What’s the extent of these operational challenges?
To garner a bigger slice of the managed SD-WAN services ‘pie’, CSPs need to expand into more market segments and address a wider number of use cases, which means offering an ever-wider range of features, prices and supported vendors. And of course, they won’t just want to offer SD-WANs but also a wide array of other enterprise services – requiring them integrate more and more value-added services within their existing operational infrastructure.
So there’s little surprise that 9 out of 10 CSPs in the Heavy Reading survey found the resulting operational complexity challenging or very challenging, while 8 out of 10 said they struggle with limited ability to offer a customer experience that’s on par with the hyperscalers.
There are two main reasons for this.
The first is a proliferation of tools to manage SD-WAN services as more vendors get onboarded – commonly, CSPs use anything between three and five management tools. The other is that, because shortcuts have been taken to get services to market quickly, they’re often not fully integrated with the CSP’s operational and business support systems.

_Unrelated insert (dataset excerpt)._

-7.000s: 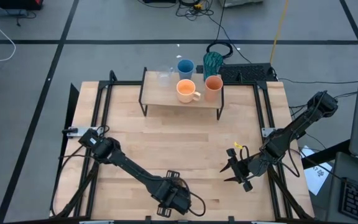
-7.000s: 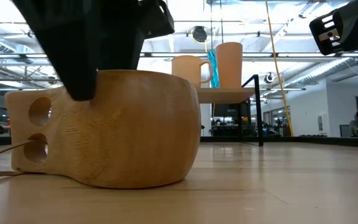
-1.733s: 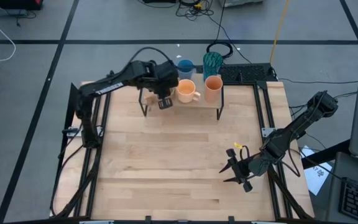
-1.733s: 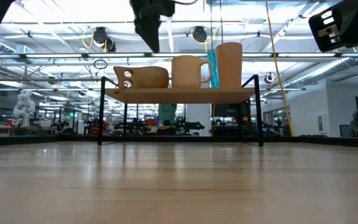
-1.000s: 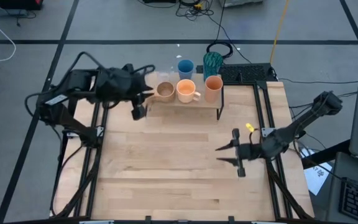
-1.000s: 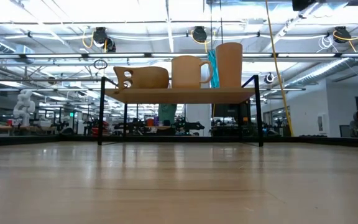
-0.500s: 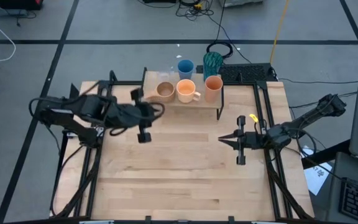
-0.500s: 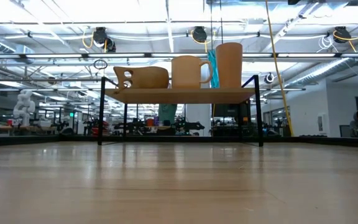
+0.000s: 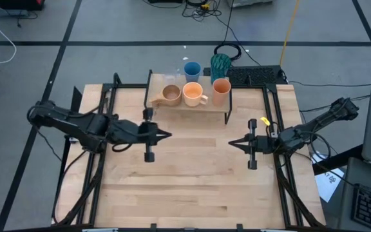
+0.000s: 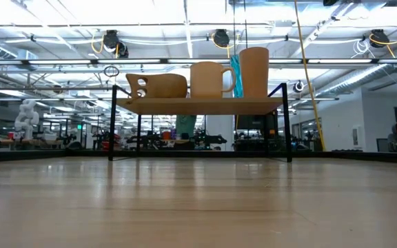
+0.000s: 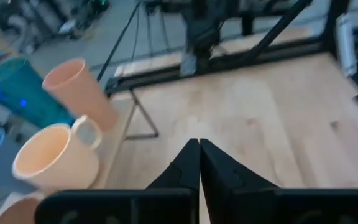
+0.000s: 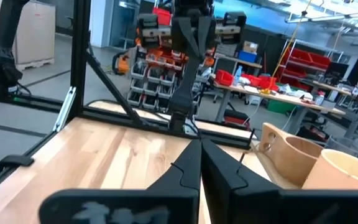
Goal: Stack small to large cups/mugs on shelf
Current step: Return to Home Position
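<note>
The shelf (image 9: 179,106) stands at the table's far middle. Along its near edge stand the tan wooden cup (image 9: 171,94), the orange mug (image 9: 193,94) and the orange-brown tumbler (image 9: 221,91). Behind them are the clear glass (image 9: 170,78), the blue cup (image 9: 192,69) and the teal tumbler (image 9: 220,64). My left gripper (image 9: 167,135) hovers shut over the table's middle left, pointing right. My right gripper (image 9: 230,143) hovers shut at the middle right, pointing left. Both are empty (image 11: 199,152) (image 12: 199,149).
The low view shows the wooden cup (image 10: 156,85), mug (image 10: 209,79) and tumbler (image 10: 253,71) in a row on the shelf top (image 10: 198,105), on black legs. Bare tabletop (image 9: 192,180) lies between and in front of the grippers. Black frame rails (image 9: 272,122) line both sides.
My left gripper has swung from the shelf's left end toward the near edge and the table's middle, sinking lower, and now points right. My right gripper has shifted slightly toward the far edge and shut. The cups on the shelf have stayed put.
</note>
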Available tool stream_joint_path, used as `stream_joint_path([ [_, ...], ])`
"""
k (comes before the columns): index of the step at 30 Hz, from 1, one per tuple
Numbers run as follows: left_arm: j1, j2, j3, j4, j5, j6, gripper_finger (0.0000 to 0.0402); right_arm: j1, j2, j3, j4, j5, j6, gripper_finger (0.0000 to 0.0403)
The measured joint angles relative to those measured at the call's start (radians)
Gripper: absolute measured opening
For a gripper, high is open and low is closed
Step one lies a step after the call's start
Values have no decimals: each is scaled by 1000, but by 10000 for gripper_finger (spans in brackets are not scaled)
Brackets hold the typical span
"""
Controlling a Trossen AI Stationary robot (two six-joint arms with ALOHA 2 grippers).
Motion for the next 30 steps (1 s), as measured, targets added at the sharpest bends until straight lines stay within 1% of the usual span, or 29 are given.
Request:
stream_joint_path([
  [5,3,-111,-168,170,94,40,3,0,-17,0,-60,-1,5,0],
  [8,12,-186,-268,252,153,65,10,0,-18,0,-85,-3,-7,0],
  [11,22,-262,-365,331,184,70,13,0,-17,0,-99,-9,-19,0],
  [16,56,-375,-515,437,254,81,4,0,-17,0,-110,-103,-35,0],
  [22,95,-482,-696,562,341,78,13,0,-16,0,-168,-113,-35,0],
  [25,103,-520,-770,622,368,74,9,0,-16,-6,-181,-113,-35,0],
  [28,107,-552,-827,660,371,62,3,0,-23,-34,-171,-113,-34,0],
  [30,107,-573,-864,686,372,65,7,0,-24,-55,-155,-113,-22,0],
])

This leads to disjointed, fragmented SD-WAN silos and connections that require manual ‘stitching’ for the provisioning of new services, with the resulting ‘spaghetti’ connections preventing end-to-end automation and leading to drop-offs in the speed of service delivery. This affects both the customer experience and hampers CSPs’ ability to pivot quickly towards new opportunities in the marketplace.
How do CSPs bring their SD-WAN services to a level that enables them to fully exploit their investments in new networks and technologies?
CSPs already understand that to maximize such a lucrative opportunity they must transform how they manage SD-WAN services − urgently. For example, more than 8 out of 10 CSPs in the Heavy Reading Survey advocated a single, vendor-agnostic orchestration system that ties the ‘spaghetti’ together and dramatically simplifies the operational complexities in a multi-solution environment.
One such system is Amdocs’ End-to-End Service and Network Orchestration solution (E2ESNO), which centrally aggregates the management of all SD-WAN and associated services across all aspects of service lifecycle management – from service design, planning and deployment to configuring, orchestrating and assuring networks and services.
By using open-source and vendor-agnostic service modeling, it reduces the complexity and cost of integrating new vendors, partners and offers. And with its unified service and resource inventory, the solution enables closed-loop service assurance, providing enhanced visibility and control, helping operations personnel correlate SD-WAN network underlay and service overlay events more easily while managing service performance end-to-end across multiple systems and domains.
So not only do CSPs benefit from greater operational efficiency, speed and adaptability, but they can also reduce costs, boost their infrastructure’s scalability and tap into new revenue streams.